**WORK TO BE COMPLETED:**
Leaving the pictures aside, transcribe the data below exactly.

[Excerpts from a dataset]
***

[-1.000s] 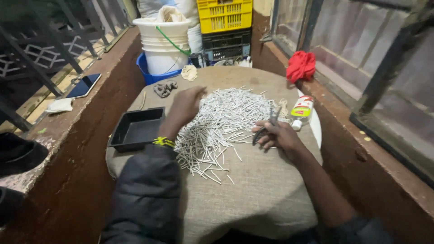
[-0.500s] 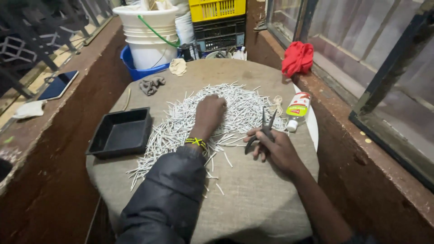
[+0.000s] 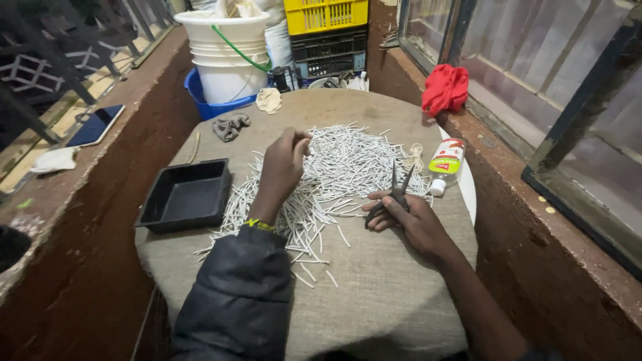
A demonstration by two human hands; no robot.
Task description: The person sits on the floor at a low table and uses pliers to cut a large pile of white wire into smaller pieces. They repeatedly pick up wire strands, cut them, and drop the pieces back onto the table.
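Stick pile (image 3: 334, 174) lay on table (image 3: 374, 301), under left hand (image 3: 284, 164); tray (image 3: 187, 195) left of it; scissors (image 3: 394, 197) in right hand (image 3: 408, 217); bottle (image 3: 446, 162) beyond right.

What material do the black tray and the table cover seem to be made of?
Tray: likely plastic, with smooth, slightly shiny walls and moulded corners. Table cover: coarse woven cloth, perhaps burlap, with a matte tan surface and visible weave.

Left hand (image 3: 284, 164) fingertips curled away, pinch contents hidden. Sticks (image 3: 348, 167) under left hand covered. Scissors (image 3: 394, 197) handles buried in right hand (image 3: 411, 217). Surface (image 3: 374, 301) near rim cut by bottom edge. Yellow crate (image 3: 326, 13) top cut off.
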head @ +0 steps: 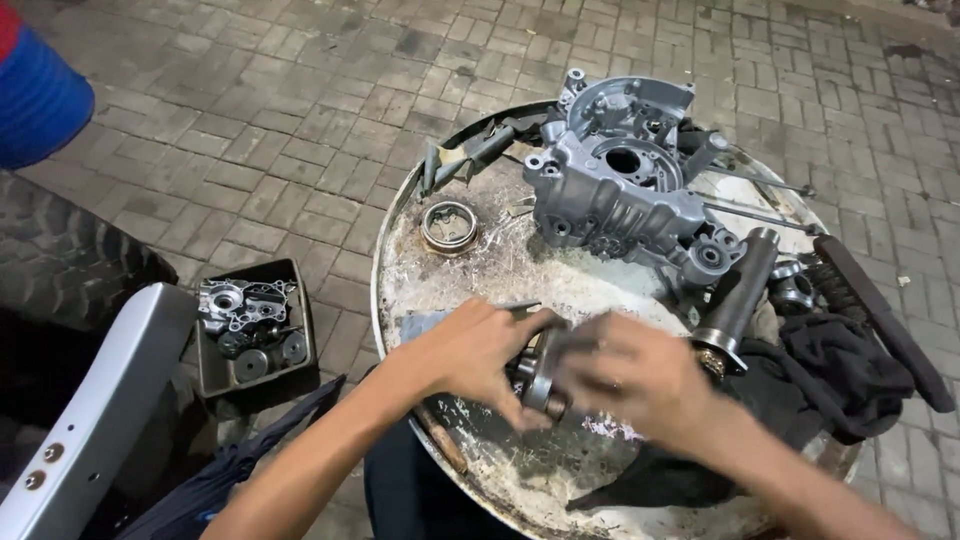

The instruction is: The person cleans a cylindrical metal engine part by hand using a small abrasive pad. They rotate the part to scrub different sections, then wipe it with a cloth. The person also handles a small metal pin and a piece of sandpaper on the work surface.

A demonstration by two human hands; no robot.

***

**ANSWER FOR THE TASK:**
[-1.000s] 
[-0.500s] 
[+0.000s] 
A demonstration by two human hands; no robot.
Task description: The person sits on the floor at a low table and uses pliers to cut a large pile of white wire into smaller pieces. They repeatedly pick up wire strands, cut them, and drop the pieces back onto the table.
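Stick pile (image 3: 334, 174) lay on table (image 3: 374, 301), under left hand (image 3: 284, 164); tray (image 3: 187, 195) left of it; scissors (image 3: 394, 197) in right hand (image 3: 408, 217); bottle (image 3: 446, 162) beyond right.

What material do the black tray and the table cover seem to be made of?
Tray: likely plastic, with smooth, slightly shiny walls and moulded corners. Table cover: coarse woven cloth, perhaps burlap, with a matte tan surface and visible weave.

Left hand (image 3: 284, 164) fingertips curled away, pinch contents hidden. Sticks (image 3: 348, 167) under left hand covered. Scissors (image 3: 394, 197) handles buried in right hand (image 3: 411, 217). Surface (image 3: 374, 301) near rim cut by bottom edge. Yellow crate (image 3: 326, 13) top cut off.
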head @ +0 steps: 

The instruction is: The person cleans a cylindrical metal engine part by hand using a small abrasive pad. They rotate the part to scrub different sections, then wipe it with a cloth. The person also handles a small metal pin and a piece of sandpaper on the work surface.

A demonstration by two human hands; no robot.

Nothing else goes with this output.